China's Troll Mob
LeBron James wasn’t the only Twitter user who thought Daryl Morey’s tweet supporting Hong Kong’s protesters was misinformed. There was a whole army of pro-China troll accounts that happened to agree.
A review of nearly 170,000 tweets, plus analysis from expert information warfare researchers, shows that Morey was the target of what appears to be a coordinated harassment campaign after his tweet on Oct. 4 set off an international furor and threatened the NBA’s future in the world’s most populous country.
In the 12 hours immediately after Morey’s tweet, the Houston Rockets general manager’s account was flooded with comments from pro-Chinese-government accounts that mentioned him more than 16,000 times, according to an analysis by Ben Nimmo, senior fellow at the Atlantic Council’s Digital Forensic Research Lab.

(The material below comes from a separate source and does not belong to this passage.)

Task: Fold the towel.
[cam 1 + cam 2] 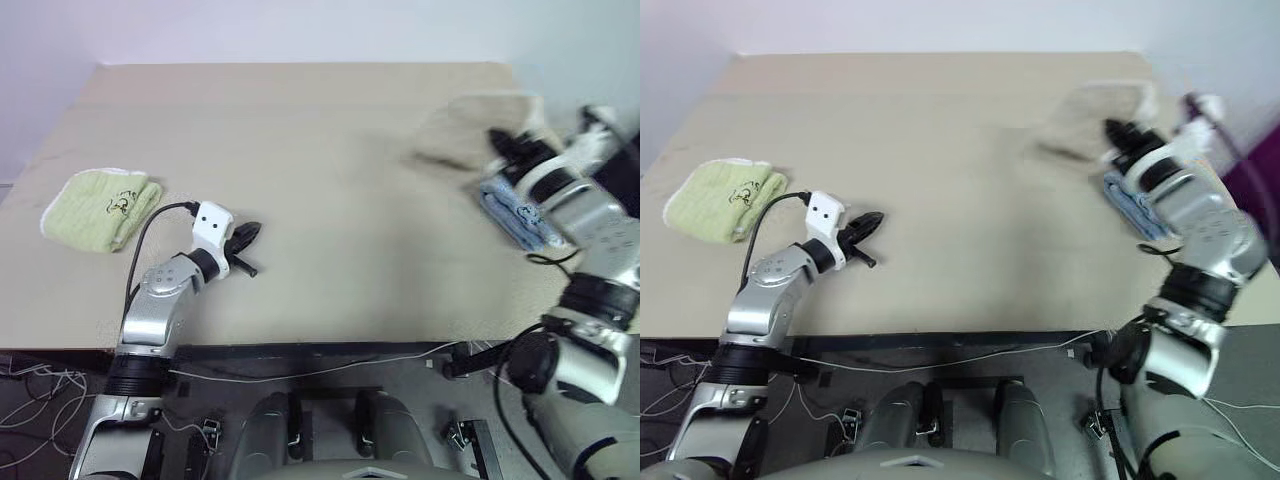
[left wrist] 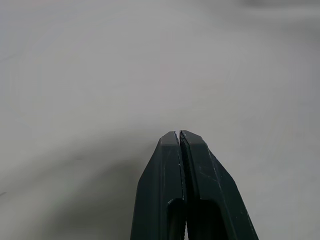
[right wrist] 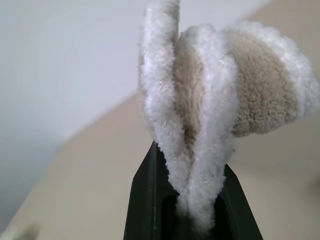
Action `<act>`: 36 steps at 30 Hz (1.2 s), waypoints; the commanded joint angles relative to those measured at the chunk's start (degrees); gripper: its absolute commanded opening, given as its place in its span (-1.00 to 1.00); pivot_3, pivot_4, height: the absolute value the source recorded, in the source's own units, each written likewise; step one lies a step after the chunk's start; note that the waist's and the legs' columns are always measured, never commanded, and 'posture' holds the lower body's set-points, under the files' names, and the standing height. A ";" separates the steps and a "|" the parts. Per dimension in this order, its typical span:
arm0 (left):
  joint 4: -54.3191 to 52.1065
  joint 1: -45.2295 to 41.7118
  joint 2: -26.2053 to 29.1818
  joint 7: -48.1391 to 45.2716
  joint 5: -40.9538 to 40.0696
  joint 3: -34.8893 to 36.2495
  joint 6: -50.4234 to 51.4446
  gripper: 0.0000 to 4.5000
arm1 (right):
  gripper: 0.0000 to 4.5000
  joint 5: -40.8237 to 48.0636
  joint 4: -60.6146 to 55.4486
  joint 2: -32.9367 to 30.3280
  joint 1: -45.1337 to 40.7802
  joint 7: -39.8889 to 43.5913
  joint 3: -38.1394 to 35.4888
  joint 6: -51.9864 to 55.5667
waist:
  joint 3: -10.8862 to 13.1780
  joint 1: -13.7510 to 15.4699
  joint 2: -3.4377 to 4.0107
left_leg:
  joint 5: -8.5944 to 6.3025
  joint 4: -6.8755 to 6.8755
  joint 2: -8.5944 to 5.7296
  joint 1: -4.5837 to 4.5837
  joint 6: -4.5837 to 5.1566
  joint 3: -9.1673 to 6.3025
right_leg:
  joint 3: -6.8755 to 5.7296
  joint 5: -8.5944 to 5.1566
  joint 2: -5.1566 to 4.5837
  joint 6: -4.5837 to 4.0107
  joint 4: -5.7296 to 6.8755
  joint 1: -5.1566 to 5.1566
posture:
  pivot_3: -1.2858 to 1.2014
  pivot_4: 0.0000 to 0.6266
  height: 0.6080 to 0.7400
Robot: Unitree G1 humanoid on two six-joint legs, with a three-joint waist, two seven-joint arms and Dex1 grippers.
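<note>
Right gripper clamps the towel edge, raised near bench far-right corner; left gripper clenched empty, near front-left, well apart.

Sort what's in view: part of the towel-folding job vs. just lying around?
Job:
- beige towel, white-edged, pinched in the right pincer and lifted off the table
- left pincer, shut, empty, over the table

Lying about:
- light-green folded towel, near the table's left edge
- light-blue folded towel, on the right, under the right arm
</note>
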 commanded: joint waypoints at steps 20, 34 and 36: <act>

“It looks like there were humans at the keyboard for many of these posts,” Nimmo said. “This wasn’t primarily a bot swarm. It was a troll mob. Which is a lot harder to deal with.”
The Wall Street Journal’s analysis was based on 168,907 tweets at Morey between Oct. 4 and Oct. 10 captured by Clemson University researchers Darren Linvill and Patrick Warren.

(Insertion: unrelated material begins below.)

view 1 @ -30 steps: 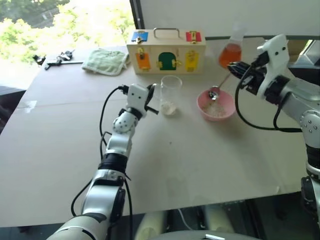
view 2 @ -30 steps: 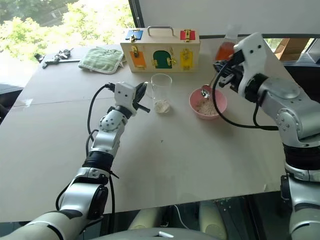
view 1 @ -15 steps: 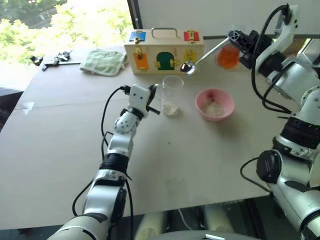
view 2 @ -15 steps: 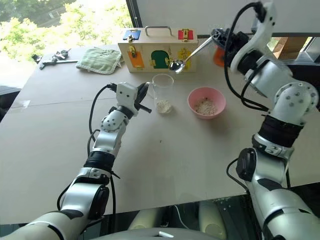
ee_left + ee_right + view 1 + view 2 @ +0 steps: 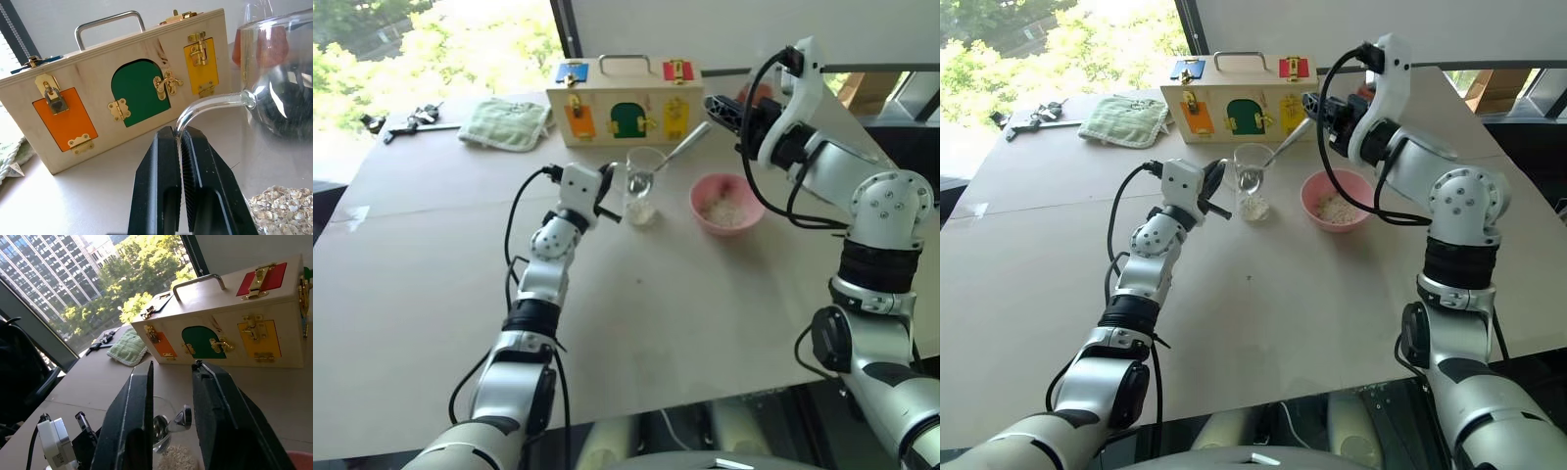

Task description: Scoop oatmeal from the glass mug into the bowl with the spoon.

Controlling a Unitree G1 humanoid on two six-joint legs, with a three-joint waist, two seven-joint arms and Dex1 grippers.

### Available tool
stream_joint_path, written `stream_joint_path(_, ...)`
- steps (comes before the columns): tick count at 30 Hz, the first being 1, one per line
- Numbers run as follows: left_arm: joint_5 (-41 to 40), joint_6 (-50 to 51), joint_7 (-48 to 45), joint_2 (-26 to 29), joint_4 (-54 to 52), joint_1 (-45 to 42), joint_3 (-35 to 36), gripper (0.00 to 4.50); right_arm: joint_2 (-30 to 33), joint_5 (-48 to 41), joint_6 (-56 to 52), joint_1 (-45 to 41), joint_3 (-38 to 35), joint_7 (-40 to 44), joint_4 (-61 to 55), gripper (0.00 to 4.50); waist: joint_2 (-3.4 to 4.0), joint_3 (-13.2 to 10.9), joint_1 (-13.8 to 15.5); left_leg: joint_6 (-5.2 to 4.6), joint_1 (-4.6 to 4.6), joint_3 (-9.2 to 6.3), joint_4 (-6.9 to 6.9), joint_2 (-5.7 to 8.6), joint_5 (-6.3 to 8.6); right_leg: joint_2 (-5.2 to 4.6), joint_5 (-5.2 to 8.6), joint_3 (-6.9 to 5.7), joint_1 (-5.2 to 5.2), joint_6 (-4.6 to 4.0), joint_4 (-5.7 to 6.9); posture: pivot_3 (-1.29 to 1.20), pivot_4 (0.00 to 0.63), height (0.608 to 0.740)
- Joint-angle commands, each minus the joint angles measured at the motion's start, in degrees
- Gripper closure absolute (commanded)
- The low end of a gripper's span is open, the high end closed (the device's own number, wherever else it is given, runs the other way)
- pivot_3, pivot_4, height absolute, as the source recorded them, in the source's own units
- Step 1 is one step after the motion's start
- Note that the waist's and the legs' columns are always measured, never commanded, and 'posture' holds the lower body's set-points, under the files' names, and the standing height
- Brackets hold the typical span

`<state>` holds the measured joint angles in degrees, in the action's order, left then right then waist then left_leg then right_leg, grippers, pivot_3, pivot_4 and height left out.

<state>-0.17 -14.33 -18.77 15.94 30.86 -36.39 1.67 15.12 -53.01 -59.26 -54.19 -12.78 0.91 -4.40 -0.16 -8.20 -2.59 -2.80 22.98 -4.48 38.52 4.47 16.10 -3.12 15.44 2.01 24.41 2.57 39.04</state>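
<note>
- The left gripper [image 5: 179, 147] has its two black fingers pinched tight on the thin clear handle of the glass mug [image 5: 645, 183], which stands upright on the table [image 5: 705, 313].
- The handle loops out from the mug's wall toward that gripper; the mug body sits just past its fingertips.
- A small heap of oatmeal [image 5: 281, 208] lies at the bottom of the mug.
- The spoon [image 5: 668, 162] lies on a slant: its oval end is down inside the mug's mouth, its long handle rising up and away toward the right gripper [image 5: 717, 106].
- The right gripper hangs above and beyond the mug, near the handle's upper end. From its wrist its fingers [image 5: 132, 421] stand apart with a plain gap, and the spoon's head shows below between them; whether they touch the handle cannot be told.
- The pink bowl [image 5: 726, 204] sits beside the mug, below the right gripper, with pale oatmeal inside.
- A wooden latch box [image 5: 625, 98] stands behind the mug.
</note>
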Motion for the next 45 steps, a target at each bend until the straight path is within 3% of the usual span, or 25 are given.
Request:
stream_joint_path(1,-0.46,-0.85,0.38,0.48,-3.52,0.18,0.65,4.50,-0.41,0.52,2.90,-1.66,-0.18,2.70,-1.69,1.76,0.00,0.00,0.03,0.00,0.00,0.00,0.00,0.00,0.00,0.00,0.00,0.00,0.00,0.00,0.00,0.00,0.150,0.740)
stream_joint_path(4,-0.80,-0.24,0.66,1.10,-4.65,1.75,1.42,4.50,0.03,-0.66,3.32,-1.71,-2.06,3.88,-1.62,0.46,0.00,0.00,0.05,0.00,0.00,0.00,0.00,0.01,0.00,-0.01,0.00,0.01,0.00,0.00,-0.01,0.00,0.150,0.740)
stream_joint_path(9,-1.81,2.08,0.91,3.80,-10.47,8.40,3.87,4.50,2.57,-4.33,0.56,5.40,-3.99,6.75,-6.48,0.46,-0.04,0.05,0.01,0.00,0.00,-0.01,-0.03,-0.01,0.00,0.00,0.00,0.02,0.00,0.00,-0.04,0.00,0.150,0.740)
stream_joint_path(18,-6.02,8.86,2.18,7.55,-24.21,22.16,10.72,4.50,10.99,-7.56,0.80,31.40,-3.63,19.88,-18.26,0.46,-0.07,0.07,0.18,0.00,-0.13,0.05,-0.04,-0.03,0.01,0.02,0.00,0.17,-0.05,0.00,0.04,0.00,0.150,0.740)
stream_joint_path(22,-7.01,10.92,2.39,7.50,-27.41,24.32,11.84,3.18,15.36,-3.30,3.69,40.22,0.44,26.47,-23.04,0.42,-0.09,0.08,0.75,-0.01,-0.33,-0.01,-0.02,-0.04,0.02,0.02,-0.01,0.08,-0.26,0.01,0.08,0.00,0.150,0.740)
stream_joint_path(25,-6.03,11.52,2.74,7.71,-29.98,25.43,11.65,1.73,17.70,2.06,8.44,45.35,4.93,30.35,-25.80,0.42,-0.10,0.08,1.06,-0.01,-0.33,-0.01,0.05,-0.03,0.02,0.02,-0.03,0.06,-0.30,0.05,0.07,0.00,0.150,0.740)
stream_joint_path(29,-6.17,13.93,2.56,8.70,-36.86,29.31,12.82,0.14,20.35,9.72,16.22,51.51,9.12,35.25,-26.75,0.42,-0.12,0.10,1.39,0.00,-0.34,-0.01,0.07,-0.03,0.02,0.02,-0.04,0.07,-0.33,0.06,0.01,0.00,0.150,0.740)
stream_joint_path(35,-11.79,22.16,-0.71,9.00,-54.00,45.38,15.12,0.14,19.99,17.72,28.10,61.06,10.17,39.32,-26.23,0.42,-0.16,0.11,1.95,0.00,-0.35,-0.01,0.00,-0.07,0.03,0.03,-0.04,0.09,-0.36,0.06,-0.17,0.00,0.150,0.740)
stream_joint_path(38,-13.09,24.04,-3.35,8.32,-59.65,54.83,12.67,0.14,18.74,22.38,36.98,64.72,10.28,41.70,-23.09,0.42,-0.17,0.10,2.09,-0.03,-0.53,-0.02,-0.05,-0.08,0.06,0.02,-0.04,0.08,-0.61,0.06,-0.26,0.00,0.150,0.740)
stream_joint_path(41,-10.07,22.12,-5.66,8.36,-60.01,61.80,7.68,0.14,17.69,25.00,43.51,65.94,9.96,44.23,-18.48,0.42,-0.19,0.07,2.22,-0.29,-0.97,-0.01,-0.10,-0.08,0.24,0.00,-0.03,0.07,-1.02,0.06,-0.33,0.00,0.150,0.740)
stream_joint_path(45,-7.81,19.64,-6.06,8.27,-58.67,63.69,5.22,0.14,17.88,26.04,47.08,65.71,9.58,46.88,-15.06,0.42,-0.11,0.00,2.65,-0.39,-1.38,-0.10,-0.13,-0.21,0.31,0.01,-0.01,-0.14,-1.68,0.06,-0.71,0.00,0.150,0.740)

It shows that 22% came from accounts with 0 followers at some point last week and 50% were from accounts with fewer than 13 followers. There were 4,855 total users in all who had never tweeted until they replied to Morey, and 3,677 accounts didn’t exist until his tweet.
“I’m not saying this is a state-affiliated operation,” Linvill said. “But I’ve only seen so many brand-new accounts used at one time when it was a state-affiliated operation."